If Subscriber created or rendered work while on Lite or Creator and later wishes to make Commercial Use of it, Subscriber must first either (a) re-create and re-render it under an active Pro or Studio Subscription, or (b) obtain a separate written license from Empa3D. Upgrading alone does not retroactively authorize Commercial Use of Output rendered on a lower Tier; only Output rendered under an active Pro or Studio Subscription (or covered by a separate written license) is authorized. Empa3D may verify the Tier of Output from embedded watermark state and Services records; unauthorized Commercial Use is a material breach and triggers Section 25.1(d).
Pro is further limited to Subscribers whose Paid Entity is below the Financial Threshold (Section 3). A Subscriber who renews a Pro Subscription with knowledge that the Paid Entity meets or exceeds the Financial Threshold engages in unauthorized Commercial Use, which is a material breach and triggers Section 25.1(d).
13. OUTPUT AND OWNERSHIP
As between Empa3D and Subscriber, Subscriber owns its Output and its Motion Graphs, Note Sequences, parameter choices, scene configurations, and other creative materials authored using the Software, subject to third-party rights (including music rights under Section 16) and Empa3D’s rights in the Built-In Content.
Empa3D owns the Software, including its source and object code, executables, UI widgets, node schemas, the Vizibeat name and marks, and the Built-In Content. Nothing in this Agreement transfers ownership of Empa3D intellectual property.
If Subscriber customizes Built-In Content, Empa3D retains ownership of the underlying content and any verbatim or substantially-verbatim portions, and Subscriber owns original creative additions. Subscriber may not redistribute customized Built-In Content separately from Subscriber’s own project materials.
14. POST-CANCELLATION AND DOWNGRADE RIGHTS
(a) Output rendered while on a paid Tier keeps its watermark and resolution state and may be distributed perpetually, subject to third-party rights (including music rights under Section 16).
(b) Motion Graphs and Note Sequences created on a given Tier continue to execute at that Tier’s feature set and resolution settings in the editor and in packaged builds, regardless of later downgrade, cancellation, or pause.
(c) New renders from pre-existing Motion Graphs or Note Sequences after a downgrade follow the current (lower) Tier’s watermark and resolution rules.

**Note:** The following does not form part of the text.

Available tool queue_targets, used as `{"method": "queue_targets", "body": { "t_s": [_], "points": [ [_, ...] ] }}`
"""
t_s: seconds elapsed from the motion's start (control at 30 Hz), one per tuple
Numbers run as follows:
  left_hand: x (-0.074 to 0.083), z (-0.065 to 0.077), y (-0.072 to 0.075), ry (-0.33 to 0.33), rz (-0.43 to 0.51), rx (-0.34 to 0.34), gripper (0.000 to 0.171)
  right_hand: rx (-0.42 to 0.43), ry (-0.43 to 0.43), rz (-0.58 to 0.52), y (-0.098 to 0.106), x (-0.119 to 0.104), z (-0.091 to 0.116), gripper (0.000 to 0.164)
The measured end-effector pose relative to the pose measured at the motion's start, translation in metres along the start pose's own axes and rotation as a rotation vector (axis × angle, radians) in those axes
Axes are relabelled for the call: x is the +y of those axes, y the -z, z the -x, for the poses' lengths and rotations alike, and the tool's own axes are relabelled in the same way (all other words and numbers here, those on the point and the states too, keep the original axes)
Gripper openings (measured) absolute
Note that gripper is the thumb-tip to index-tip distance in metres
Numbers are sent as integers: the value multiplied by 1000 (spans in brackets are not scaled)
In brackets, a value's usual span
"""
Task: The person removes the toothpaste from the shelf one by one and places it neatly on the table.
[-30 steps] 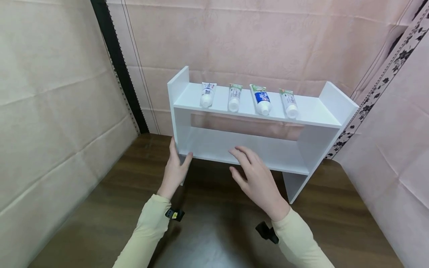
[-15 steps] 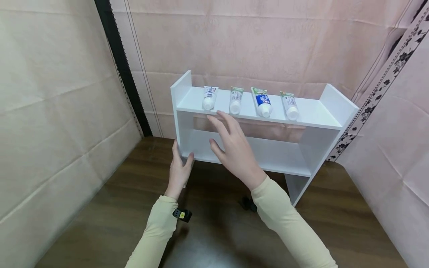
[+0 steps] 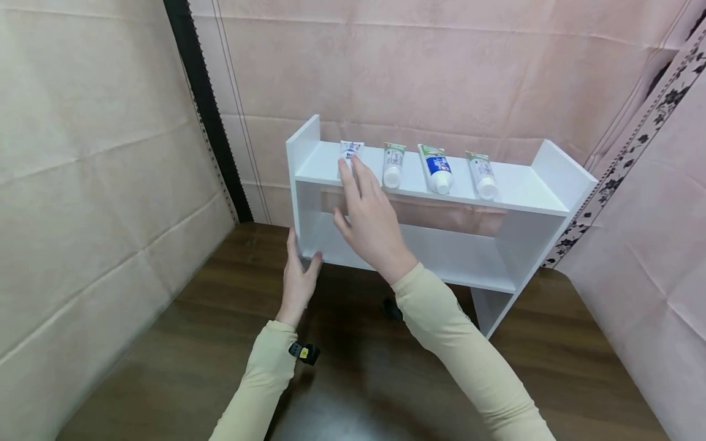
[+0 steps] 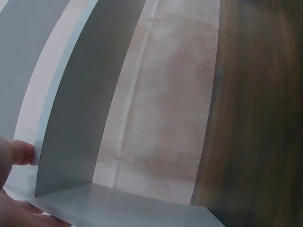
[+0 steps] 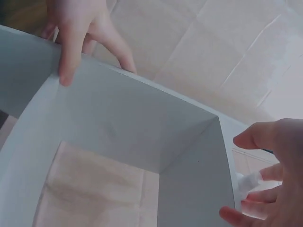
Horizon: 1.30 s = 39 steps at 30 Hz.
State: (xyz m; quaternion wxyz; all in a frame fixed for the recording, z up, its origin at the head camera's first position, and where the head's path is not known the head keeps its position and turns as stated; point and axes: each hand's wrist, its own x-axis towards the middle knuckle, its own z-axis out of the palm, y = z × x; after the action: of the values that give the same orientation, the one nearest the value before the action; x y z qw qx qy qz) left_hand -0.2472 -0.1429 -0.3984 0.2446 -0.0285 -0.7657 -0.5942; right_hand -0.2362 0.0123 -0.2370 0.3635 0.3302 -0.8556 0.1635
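Note:
A white two-tier shelf (image 3: 515,184) stands on the table. My left hand (image 3: 298,282) grips its left side panel near the lower board; in the left wrist view, a finger (image 4: 21,152) lies against the panel edge. The leftmost toothpaste tube (image 3: 351,147) lies on the top board, partly hidden by my right hand (image 3: 372,223), whose fingers reach up over it. From the right wrist, the tube's white cap (image 5: 249,180) shows close to those fingers, with the thumb apart from it. To the right lie a green-topped tube (image 3: 394,165), a blue-labelled tube (image 3: 437,168) and a white-green tube (image 3: 483,174).
Brown wood-grain table (image 3: 182,343) lies under and in front of the shelf. Pale cloth walls (image 3: 441,73) rise behind and at both sides. The lower board (image 3: 447,248) sits below my right hand.
My right hand has moved left and up from in front of the lower board to the leftmost tube. The left hand keeps its grip on the side panel.

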Motion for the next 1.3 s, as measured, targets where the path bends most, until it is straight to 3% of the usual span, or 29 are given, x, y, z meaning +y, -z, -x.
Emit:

(d) Modifying a pre-existing Motion Graph or Note Sequence after a downgrade subjects that asset, and any Output rendered from it thereafter, to the current Tier’s rules. Subscriber may not create new Motion Graphs, Note Sequences, or Output under a paid Tier’s feature set after downgrading.

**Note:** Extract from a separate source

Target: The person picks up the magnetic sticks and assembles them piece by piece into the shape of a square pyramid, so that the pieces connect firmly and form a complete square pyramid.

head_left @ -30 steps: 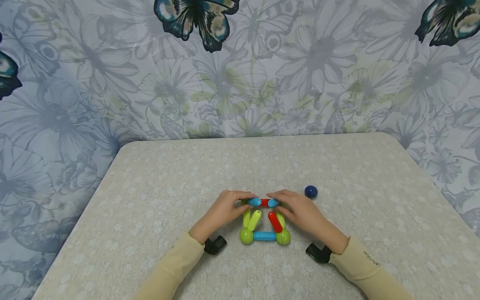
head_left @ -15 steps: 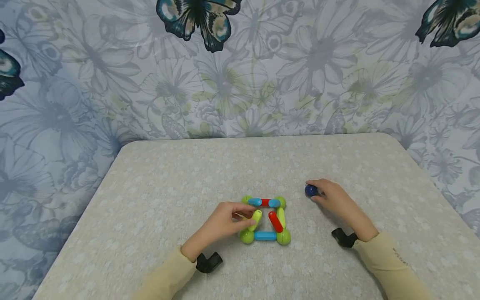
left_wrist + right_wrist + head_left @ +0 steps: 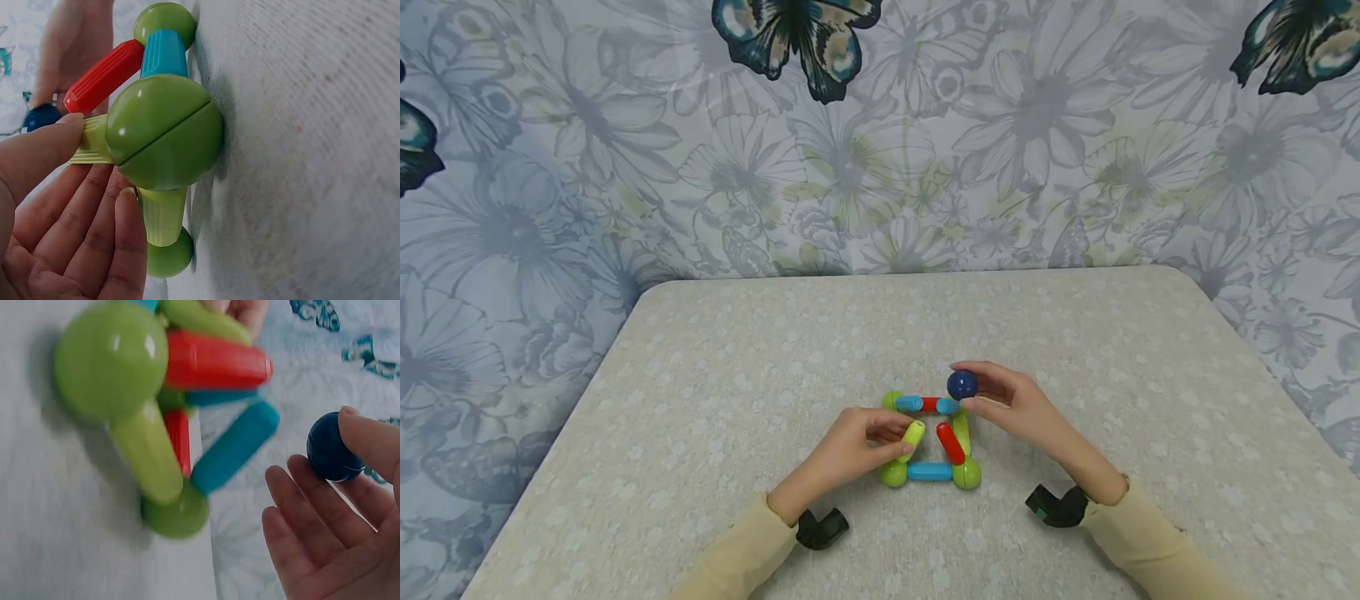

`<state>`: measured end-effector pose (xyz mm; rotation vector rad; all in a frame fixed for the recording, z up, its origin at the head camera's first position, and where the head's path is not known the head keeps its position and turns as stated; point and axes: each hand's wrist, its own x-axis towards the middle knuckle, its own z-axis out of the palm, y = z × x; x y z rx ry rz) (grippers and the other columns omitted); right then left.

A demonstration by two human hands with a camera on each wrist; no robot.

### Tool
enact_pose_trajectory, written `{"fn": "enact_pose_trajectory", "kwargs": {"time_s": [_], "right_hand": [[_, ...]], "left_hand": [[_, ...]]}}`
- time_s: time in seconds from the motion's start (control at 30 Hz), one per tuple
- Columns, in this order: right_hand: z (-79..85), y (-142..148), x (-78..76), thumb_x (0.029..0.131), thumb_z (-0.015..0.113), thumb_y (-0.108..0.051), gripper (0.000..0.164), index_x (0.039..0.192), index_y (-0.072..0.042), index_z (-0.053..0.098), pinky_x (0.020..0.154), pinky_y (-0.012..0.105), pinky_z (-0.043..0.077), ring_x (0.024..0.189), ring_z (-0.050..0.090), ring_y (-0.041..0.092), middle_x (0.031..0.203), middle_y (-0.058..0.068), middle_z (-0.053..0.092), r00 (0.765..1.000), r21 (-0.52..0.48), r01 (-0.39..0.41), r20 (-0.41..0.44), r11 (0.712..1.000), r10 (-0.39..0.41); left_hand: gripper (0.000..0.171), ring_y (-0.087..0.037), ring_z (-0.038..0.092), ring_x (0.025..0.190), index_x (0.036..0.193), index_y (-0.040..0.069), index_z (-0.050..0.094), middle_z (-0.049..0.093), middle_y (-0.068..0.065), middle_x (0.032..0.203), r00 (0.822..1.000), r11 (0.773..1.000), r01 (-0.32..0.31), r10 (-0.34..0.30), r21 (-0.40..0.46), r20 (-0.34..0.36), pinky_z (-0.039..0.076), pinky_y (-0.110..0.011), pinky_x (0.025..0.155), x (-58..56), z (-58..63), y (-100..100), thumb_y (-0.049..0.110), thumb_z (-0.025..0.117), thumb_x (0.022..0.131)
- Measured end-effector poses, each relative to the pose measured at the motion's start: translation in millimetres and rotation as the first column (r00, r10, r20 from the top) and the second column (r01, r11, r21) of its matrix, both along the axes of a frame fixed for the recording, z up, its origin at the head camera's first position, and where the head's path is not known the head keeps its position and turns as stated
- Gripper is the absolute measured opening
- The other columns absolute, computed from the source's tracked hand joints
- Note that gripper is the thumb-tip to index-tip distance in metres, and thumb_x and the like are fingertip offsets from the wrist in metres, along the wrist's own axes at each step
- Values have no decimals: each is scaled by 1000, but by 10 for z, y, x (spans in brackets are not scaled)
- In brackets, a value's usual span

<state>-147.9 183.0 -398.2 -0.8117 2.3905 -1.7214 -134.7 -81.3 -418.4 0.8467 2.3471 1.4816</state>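
A small frame of coloured rods joined by green balls lies on the table, with a green ball (image 3: 892,474) at its near left corner. From that ball a lime rod (image 3: 913,435) slants up, and my left hand (image 3: 850,446) pinches it between thumb and fingers. A red rod (image 3: 951,443) and two blue rods also slant up from the other corners. My right hand (image 3: 1021,406) holds a dark blue ball (image 3: 962,384) by thumb and fingertips, just above the frame's far right corner. In the right wrist view, the blue ball (image 3: 330,447) is apart from the rods.
The table (image 3: 760,358) has a pale patterned cover. Its far edge meets a wall (image 3: 880,192) with flower and butterfly prints. Dark wrist cameras stick out below the left wrist (image 3: 782,506) and right wrist (image 3: 1101,483).
The right hand left the frame, took the dark blue ball from the table and brought it left, over the far right corner. The left hand moved from the far left corner to the near lime rod.
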Motion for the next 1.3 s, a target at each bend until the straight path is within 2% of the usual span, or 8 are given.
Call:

15. UNREAL ENGINE COMPLIANCE AND ATTRIBUTION
The Software is a third-party plugin for Unreal Engine. Subscriber must separately hold a valid Unreal Engine license from Epic Games, Inc., and comply with the Unreal Engine EULA. Empa3D is not a party to Subscriber’s Unreal Engine license.

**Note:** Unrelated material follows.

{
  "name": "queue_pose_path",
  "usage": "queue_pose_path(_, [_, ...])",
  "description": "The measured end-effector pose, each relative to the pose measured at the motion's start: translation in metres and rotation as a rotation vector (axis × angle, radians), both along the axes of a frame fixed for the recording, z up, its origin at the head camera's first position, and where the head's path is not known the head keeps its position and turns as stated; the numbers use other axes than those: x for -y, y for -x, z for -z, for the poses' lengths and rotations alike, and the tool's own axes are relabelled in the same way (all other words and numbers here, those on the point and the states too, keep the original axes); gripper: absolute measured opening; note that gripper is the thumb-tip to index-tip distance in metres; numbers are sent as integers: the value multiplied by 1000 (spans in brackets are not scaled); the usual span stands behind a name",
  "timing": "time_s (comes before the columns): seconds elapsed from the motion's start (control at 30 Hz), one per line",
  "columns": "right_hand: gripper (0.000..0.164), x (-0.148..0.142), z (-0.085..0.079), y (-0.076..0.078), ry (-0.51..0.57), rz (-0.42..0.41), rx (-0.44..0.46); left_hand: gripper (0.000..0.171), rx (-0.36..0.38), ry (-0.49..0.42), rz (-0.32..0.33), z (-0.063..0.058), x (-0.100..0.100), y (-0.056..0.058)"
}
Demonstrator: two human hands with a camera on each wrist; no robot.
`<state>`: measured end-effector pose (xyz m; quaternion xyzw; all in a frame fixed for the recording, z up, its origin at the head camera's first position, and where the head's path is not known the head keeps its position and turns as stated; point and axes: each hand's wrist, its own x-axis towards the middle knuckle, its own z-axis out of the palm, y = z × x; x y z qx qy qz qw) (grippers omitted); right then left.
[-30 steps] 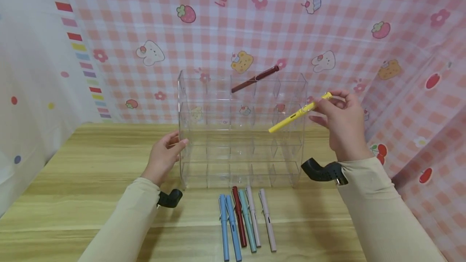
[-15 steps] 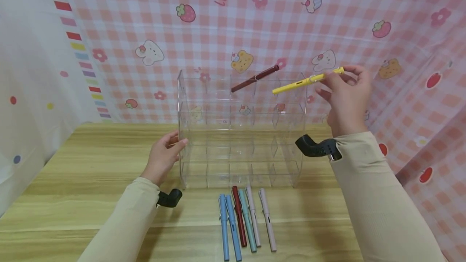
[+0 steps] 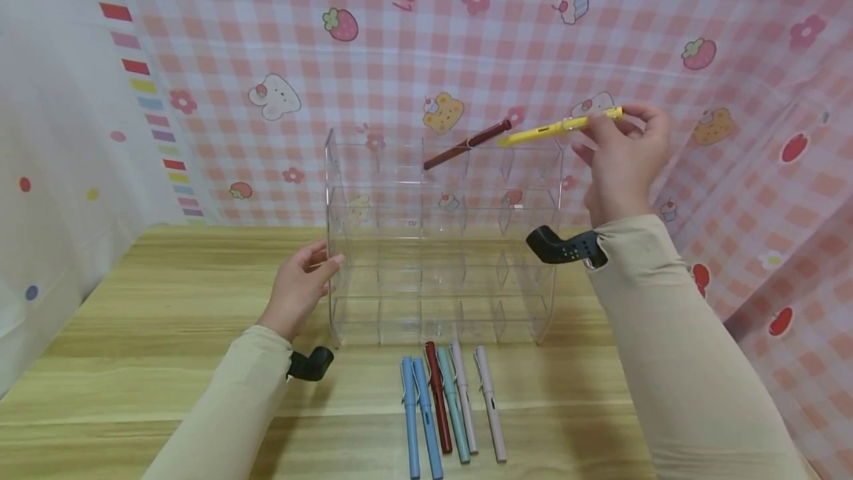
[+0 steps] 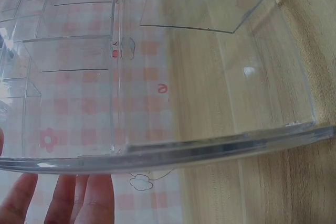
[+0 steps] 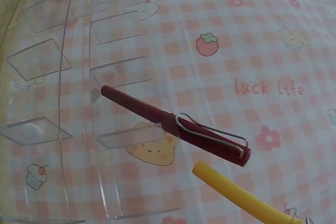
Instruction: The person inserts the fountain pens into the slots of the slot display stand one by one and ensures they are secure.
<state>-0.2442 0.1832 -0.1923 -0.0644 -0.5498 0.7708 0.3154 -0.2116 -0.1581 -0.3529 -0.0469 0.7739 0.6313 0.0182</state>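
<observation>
A clear acrylic rack with several divided tiers stands upright on the table. At its left side, my left hand grips the side panel, thumb in front and fingers on the outer face. My right hand pinches a yellow pen near its clip end, above the rack's top right. The pen's free end points left, close to the dark red pen that lies slanted across the top tier. In the right wrist view only part of the yellow pen shows, beside the dark red pen's clip.
On the table in front of the rack lie two blue pens, a red pen, a teal pen and two pale pink pens. A pink checked cloth hangs behind and along the right.
My right hand has lifted the yellow pen from in front of the rack's right side to its top, turning it flatter. My left hand has stayed in place.
</observation>
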Motion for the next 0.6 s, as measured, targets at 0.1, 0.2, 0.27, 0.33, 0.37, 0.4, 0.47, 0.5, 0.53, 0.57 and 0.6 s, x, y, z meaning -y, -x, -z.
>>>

Vizibeat is an independent product of Empa3D LLC, not affiliated with, endorsed by, or sponsored by Epic Games, Inc. Unreal® and Unreal Engine® are trademarks of Epic Games, Inc.
Where Subscriber distributes a credited work using the Software, Subscriber shall include an attribution substantially in the form: “This product uses Unreal® Engine. Unreal® is a trademark or registered trademark of Epic Games, Inc. This product uses Vizibeat, an independent product of Empa3D LLC.”
16. MUSIC RIGHTS AND CLEARANCES
The Software does not grant or procure any license to any musical work, sound recording, or other third-party content. Subscriber is solely responsible for obtaining all necessary rights for any music or copyrighted material used with the Software or its Output, including synchronization, master-use, mechanical, public-performance (including licenses from ASCAP, BMI, SESAC, GMR, PRS, and equivalent foreign organizations), and venue or broadcast licenses required for live performance, streaming, or distribution.
Empa3D makes no representation regarding the availability, validity, or sufficiency of music-rights licenses.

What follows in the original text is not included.